Introduction to Bayesian Graphical Models

Published: December 2024 · 10 min read

Bayesian graphical models represent a powerful framework for reasoning under uncertainty. They combine the mathematical rigor of probability theory with the intuitive representation of dependencies through directed graphs. In this article, we will explore the core concepts, learn how to visualize them, and examine real-world examples.

What are Graphical Models?

A graphical model is a probabilistic model where a graph expresses the conditional dependence structure between random variables. The graph consists of nodes representing variables and edges representing probabilistic dependencies between them.

"The great power of graphical models lies in their ability to represent complex joint probability distributions through simple local relationships."
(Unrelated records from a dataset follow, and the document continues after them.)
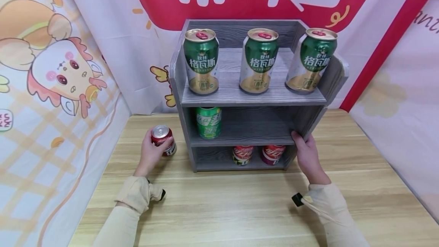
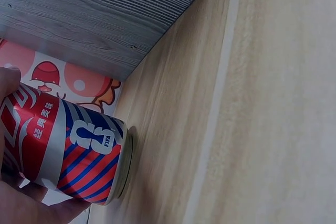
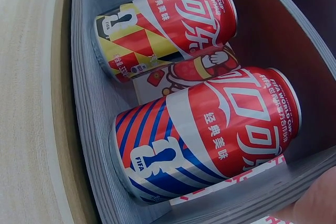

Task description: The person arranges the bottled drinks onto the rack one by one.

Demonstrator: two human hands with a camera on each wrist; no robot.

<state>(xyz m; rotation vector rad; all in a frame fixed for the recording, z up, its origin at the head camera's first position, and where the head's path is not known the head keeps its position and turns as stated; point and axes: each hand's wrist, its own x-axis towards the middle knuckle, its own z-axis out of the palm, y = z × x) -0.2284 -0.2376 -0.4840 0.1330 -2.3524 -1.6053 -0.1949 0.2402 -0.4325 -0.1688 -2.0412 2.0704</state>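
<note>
My left hand (image 1: 151, 152) grips a red Coca-Cola can (image 1: 164, 140) beside the shelf's left side. The left wrist view shows red and blue stripes on this can (image 2: 79, 145), its base at or close to the tabletop. My right hand (image 1: 307, 155) holds the right side panel of the grey wooden shelf (image 1: 253, 140), thumb at the front edge; its other fingers are mostly hidden. Two red cola cans stand on the bottom tier, one with a yellow and black base (image 3: 163, 30), the other with a striped base (image 3: 205, 135).
On the top tier stand three green and gold cans, left (image 1: 202, 62), middle (image 1: 259, 62) and right (image 1: 312, 60). A green can (image 1: 209, 123) stands at the middle tier's left end. The shelf rests on a wooden table (image 1: 226, 209), with printed cloth (image 1: 99, 7) behind and beside it.
</note>
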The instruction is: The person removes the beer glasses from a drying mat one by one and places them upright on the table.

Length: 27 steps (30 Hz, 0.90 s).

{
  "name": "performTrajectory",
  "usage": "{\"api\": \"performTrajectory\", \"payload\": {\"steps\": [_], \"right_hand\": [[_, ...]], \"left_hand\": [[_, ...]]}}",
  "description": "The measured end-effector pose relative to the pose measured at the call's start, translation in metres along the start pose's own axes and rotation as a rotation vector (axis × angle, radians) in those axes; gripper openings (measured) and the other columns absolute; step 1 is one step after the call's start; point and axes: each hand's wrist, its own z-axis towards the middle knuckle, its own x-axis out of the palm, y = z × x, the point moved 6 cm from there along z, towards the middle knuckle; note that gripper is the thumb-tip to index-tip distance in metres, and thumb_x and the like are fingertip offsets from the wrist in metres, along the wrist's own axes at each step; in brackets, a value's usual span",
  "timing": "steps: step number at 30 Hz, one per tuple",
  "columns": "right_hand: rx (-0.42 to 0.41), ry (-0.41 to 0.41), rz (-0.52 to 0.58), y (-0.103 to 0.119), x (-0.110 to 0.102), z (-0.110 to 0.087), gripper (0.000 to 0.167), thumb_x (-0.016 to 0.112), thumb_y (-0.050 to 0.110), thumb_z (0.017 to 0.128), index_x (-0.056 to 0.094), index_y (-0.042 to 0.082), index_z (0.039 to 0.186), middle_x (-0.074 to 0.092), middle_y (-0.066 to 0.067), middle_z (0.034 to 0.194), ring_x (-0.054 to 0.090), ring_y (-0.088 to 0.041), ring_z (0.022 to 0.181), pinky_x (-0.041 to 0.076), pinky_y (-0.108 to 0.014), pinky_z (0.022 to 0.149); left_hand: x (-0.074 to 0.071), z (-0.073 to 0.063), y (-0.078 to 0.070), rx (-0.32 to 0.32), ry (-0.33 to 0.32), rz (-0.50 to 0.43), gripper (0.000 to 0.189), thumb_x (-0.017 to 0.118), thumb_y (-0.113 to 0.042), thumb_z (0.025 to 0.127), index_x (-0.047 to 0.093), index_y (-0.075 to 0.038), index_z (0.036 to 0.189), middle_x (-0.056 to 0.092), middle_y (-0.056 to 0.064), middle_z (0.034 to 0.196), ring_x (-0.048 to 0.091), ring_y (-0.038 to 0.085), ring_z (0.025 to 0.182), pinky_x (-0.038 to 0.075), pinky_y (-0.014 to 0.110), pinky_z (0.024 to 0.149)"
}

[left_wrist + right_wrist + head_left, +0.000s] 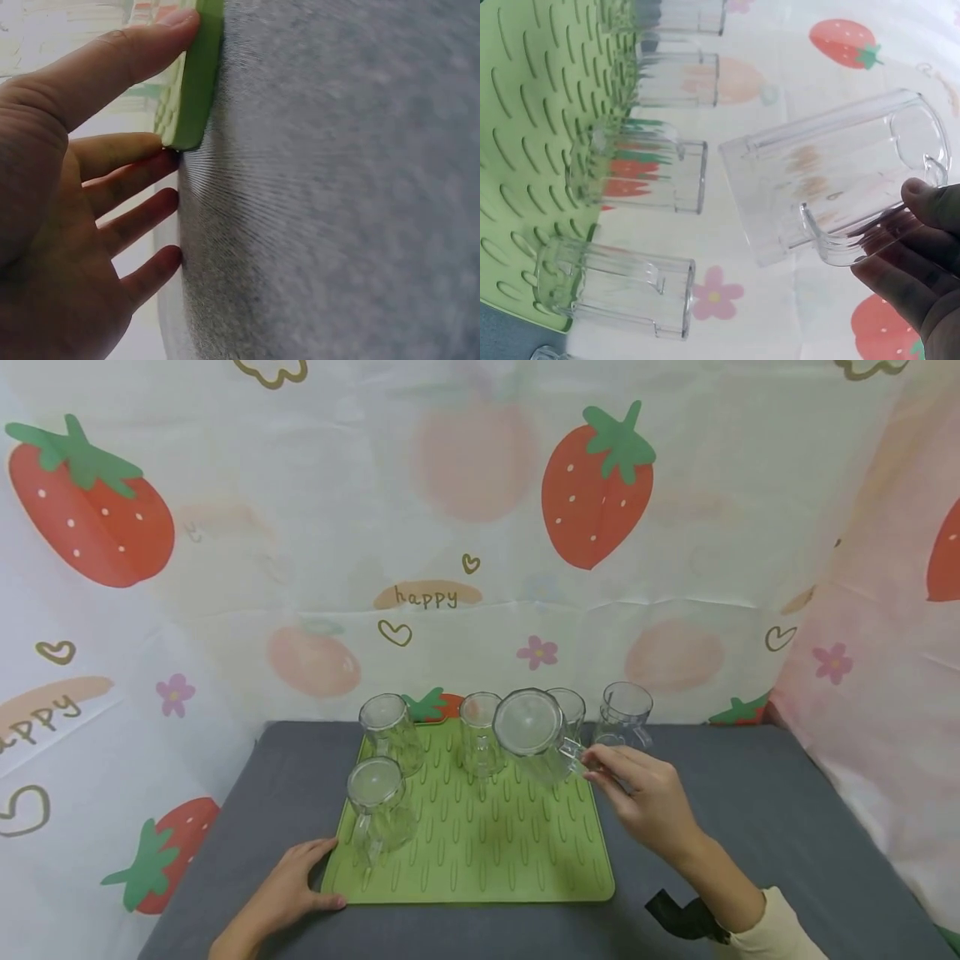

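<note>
A person's right hand (645, 793) pinches the handle (572, 750) of a clear mug (528, 727) raised above a green mat (495, 860) bearing other clear mugs (377, 785), while the left hand (285, 885), fingers spread, touches the mat's near left corner on a grey tabletop (735, 810).

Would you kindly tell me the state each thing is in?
Green mat: lying flat.
Raised mug: tilted, lifted off the mat.
Right hand: pinching the raised mug's handle.
Left hand: fingers extended, touching the mat.
Front-left mug: standing on the mat.
Back-left mug: standing on the mat.
Middle mug: standing on the mat.
Mug behind the raised one: standing, partly hidden.
Far-right mug: standing beside the mat.
</note>
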Motion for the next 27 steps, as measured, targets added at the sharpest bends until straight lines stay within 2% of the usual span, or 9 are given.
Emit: {"api": "performTrajectory", "payload": {"steps": [7,12,15,17,19,21,24,27], "right_hand": [[-0.048,0.002,-0.006,0.0,0.0,0.002,0.038,0.081,-0.013,0.061,0.073,0.001,0.095,0.073,-0.008,0.085,0.068,-0.015,0.067,0.051,-0.016,0.057],[-0.068,0.006,-0.013,0.001,0.0,0.003,0.041,0.081,-0.013,0.059,0.073,0.0,0.097,0.073,-0.01,0.086,0.07,-0.018,0.069,0.054,-0.017,0.059],[-0.077,0.006,-0.016,0.003,0.0,0.004,0.042,0.081,-0.013,0.059,0.073,-0.001,0.098,0.073,-0.011,0.087,0.07,-0.018,0.069,0.054,-0.017,0.059],[-0.083,0.007,-0.02,0.003,0.001,0.005,0.042,0.081,-0.012,0.059,0.073,-0.001,0.098,0.073,-0.011,0.087,0.07,-0.018,0.069,0.053,-0.017,0.059],[-0.092,0.007,-0.024,0.004,0.001,0.005,0.042,0.081,-0.012,0.058,0.073,-0.001,0.098,0.073,-0.011,0.087,0.069,-0.018,0.068,0.053,-0.017,0.058],[-0.103,0.006,-0.024,0.005,0.001,0.006,0.042,0.081,-0.011,0.058,0.073,-0.001,0.098,0.073,-0.012,0.087,0.069,-0.018,0.068,0.052,-0.017,0.057],[-0.122,0.003,-0.022,0.005,0.001,0.007,0.04,0.081,-0.011,0.059,0.073,-0.001,0.098,0.073,-0.012,0.087,0.068,-0.018,0.068,0.051,-0.017,0.057],[-0.138,-0.001,-0.019,0.005,0.002,0.008,0.039,0.08,-0.01,0.06,0.073,-0.002,0.097,0.072,-0.013,0.087,0.067,-0.019,0.067,0.051,-0.017,0.056]], "left_hand": [[-0.001,-0.001,0.001,0.021,-0.012,-0.01,0.092,0.087,-0.042,0.068,0.049,0.005,0.138,0.05,0.028,0.138,0.041,0.05,0.129,0.039,0.065,0.1],[-0.006,-0.006,0.002,0.069,-0.052,-0.085,0.086,0.083,-0.041,0.074,0.049,0.006,0.138,0.05,0.03,0.138,0.042,0.052,0.129,0.04,0.064,0.101],[-0.015,-0.01,0.004,0.065,-0.12,-0.123,0.078,0.078,-0.039,0.08,0.05,0.006,0.137,0.051,0.03,0.138,0.046,0.05,0.129,0.042,0.06,0.101],[-0.022,-0.014,0.006,0.037,-0.183,-0.17,0.069,0.072,-0.036,0.087,0.05,0.004,0.138,0.051,0.029,0.139,0.048,0.049,0.127,0.046,0.058,0.098],[-0.03,-0.018,0.008,0.015,-0.266,-0.232,0.06,0.067,-0.033,0.093,0.051,0.002,0.139,0.052,0.027,0.139,0.05,0.046,0.127,0.047,0.057,0.098],[-0.04,-0.021,0.007,0.02,-0.358,-0.282,0.052,0.062,-0.03,0.097,0.052,0.0,0.138,0.053,0.025,0.139,0.051,0.042,0.126,0.047,0.057,0.098],[-0.054,-0.026,0.002,0.052,-0.486,-0.304,0.045,0.059,-0.028,0.098,0.056,-0.003,0.135,0.057,0.02,0.135,0.054,0.012,0.124,0.046,0.048,0.102],[-0.064,-0.028,-0.004,0.095,-0.575,-0.333,0.04,0.059,-0.026,0.098,0.059,-0.004,0.131,0.06,0.017,0.129,0.046,-0.017,0.111,0.049,0.021,0.098]]}}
There are two main types of graphical models: directed graphical models (also known as Bayesian networks) and undirected graphical models (also known as Markov random fields). We focus here on directed acyclic graphs (DAGs).
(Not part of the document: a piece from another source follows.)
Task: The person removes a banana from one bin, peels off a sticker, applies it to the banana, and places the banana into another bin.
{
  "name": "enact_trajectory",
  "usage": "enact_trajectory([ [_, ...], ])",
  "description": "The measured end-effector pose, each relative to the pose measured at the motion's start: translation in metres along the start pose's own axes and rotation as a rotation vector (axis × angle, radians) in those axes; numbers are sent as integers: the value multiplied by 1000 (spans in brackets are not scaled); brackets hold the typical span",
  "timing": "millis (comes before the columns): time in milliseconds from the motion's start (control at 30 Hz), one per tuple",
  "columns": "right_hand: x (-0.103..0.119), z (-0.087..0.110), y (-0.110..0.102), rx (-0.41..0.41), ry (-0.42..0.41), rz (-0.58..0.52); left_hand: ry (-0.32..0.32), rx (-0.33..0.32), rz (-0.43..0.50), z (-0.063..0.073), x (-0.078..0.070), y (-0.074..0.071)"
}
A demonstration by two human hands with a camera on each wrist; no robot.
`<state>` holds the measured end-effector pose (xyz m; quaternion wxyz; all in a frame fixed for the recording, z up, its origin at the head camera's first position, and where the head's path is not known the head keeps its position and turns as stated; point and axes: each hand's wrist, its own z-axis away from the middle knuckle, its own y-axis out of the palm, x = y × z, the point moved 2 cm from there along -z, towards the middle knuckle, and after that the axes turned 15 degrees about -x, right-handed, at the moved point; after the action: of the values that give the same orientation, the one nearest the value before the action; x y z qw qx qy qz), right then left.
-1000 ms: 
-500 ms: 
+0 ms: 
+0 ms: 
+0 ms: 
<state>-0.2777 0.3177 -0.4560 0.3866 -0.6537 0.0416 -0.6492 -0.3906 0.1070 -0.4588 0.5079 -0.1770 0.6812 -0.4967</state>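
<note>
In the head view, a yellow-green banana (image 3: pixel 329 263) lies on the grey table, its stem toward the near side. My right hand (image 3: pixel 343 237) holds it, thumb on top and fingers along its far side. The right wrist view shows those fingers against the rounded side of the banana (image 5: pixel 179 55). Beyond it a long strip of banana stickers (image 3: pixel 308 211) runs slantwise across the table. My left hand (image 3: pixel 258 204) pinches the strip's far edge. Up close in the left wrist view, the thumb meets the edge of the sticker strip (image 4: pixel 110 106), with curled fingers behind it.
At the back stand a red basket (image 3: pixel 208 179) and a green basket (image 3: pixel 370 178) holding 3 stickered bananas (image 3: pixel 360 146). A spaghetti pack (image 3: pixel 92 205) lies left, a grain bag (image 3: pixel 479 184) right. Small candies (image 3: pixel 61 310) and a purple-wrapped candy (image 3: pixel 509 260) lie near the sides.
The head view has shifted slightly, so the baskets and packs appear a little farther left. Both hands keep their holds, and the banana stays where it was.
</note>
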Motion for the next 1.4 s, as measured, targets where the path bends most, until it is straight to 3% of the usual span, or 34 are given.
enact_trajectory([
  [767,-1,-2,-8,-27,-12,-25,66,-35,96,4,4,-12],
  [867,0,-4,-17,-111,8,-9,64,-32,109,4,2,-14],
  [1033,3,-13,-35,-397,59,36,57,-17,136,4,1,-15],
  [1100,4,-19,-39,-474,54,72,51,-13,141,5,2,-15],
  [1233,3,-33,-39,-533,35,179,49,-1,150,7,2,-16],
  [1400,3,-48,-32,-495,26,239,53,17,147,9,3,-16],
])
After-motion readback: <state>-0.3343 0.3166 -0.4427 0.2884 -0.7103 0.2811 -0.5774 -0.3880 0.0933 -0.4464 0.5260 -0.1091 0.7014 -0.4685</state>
Pumps: conjugate gamma-Poisson hierarchical model

To understand the utility of these models, let's look at the Pumps example (George et al., 1993). This model analyzes the failure rates of 10 pumps in a nuclear power plant.
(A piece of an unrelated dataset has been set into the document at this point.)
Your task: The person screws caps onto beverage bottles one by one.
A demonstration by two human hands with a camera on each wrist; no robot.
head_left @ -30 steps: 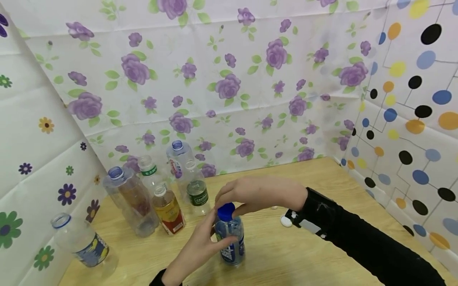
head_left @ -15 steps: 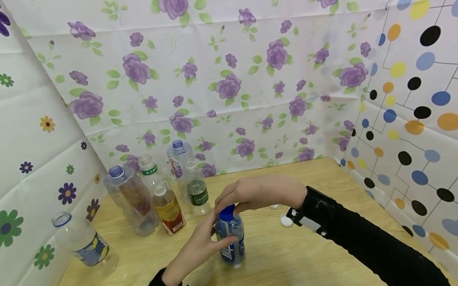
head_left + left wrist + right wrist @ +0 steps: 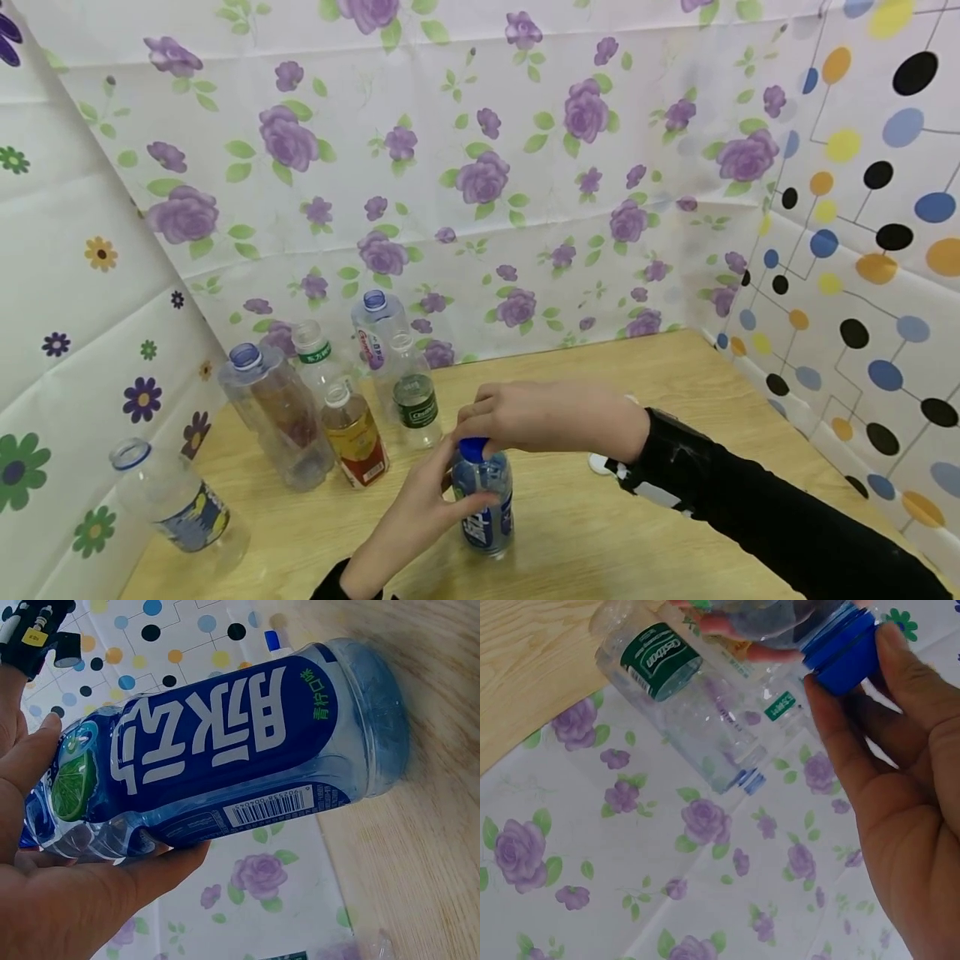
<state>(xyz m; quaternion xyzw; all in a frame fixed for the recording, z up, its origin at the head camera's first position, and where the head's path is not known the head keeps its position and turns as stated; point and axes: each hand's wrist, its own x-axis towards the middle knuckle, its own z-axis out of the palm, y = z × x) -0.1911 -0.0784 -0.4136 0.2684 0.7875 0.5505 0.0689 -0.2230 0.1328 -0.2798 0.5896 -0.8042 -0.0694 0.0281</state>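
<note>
A clear plastic drink bottle (image 3: 489, 518) with a blue label stands on the wooden table (image 3: 615, 542), slightly right of the left hand. Thumb and fingers of the left hand (image 3: 423, 504) grip its upper body. In the left wrist view the label (image 3: 210, 735) shows large white characters and a lime slice. Over the bottle's mouth sits a blue cap (image 3: 472, 451), pinched from above by the right hand (image 3: 543, 417). The right wrist view shows thumb and index finger on opposite sides of the ribbed cap (image 3: 847, 656).
Several capless bottles stand left and behind: one with a yellow-red label (image 3: 358, 446), a green-labelled one (image 3: 416, 404), a large clear one (image 3: 281, 417) and a lemon-labelled one (image 3: 191, 521). A white cap (image 3: 597, 463) lies near the right wrist. Patterned sheets surround the table.
The right hand has turned on the cap, its knuckles and wrist shifting slightly right and down. The left hand and the bottle stay in place.
</note>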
This is a conjugate gamma-Poisson hierarchical model. The number of failures ($x_i$) for each pump is modeled using a Poisson distribution: $x_i \sim Poisson(\theta_i t_i)$. Crucially, the failure rates ($\theta_i$) are drawn from a common Gamma prior, $\theta_i \sim Gamma(\alpha, \beta)$, with hyperparameters $\alpha$ and $\beta$ given Exponential and Gamma priors respectively. This structure leads to a non-standard posterior for $\alpha$, necessitating the use of Gibbs sampling.

Rats: a normal hierarchical model

Now let's look at a temporal model from Gelfand et al. (1990). The Rats example tracks the weight of 30 rats measured weekly over five weeks.

This is a random effects linear growth curve model. The weights $Y_{ij}$ are normally distributed with a mean that is a linear function of time: $\alpha_i + \beta_i(x_j - \bar{x})$. Note that the time points $x_j$ are standardized around their mean ($\bar{x} = 22$) to reduce dependence between the intercept $\alpha_i$ and slope $\beta_i$. We estimate these random effects to capture both individual trajectories and population-level growth.

Why Use Graphical Models?

As seen in the examples above, graphical models offer distinct advantages:

Interpretability: The visual structure makes it easy to understand the relationships between variables. In the Rats model, seeing the connection between the population mean and individual rats helps clarify the hierarchical assumption.

Modularity: Complex models can be built from simpler components. We can easily add a new layer to our hierarchy without rewriting the entire mathematical derivation.

Seeds: Random effect logistic regression

Finally, let's look at a random effects logistic regression from Crowder (1978). The Seeds example investigates germination rates across 21 plates arranged in a 2x2 factorial design by seed type and root extract.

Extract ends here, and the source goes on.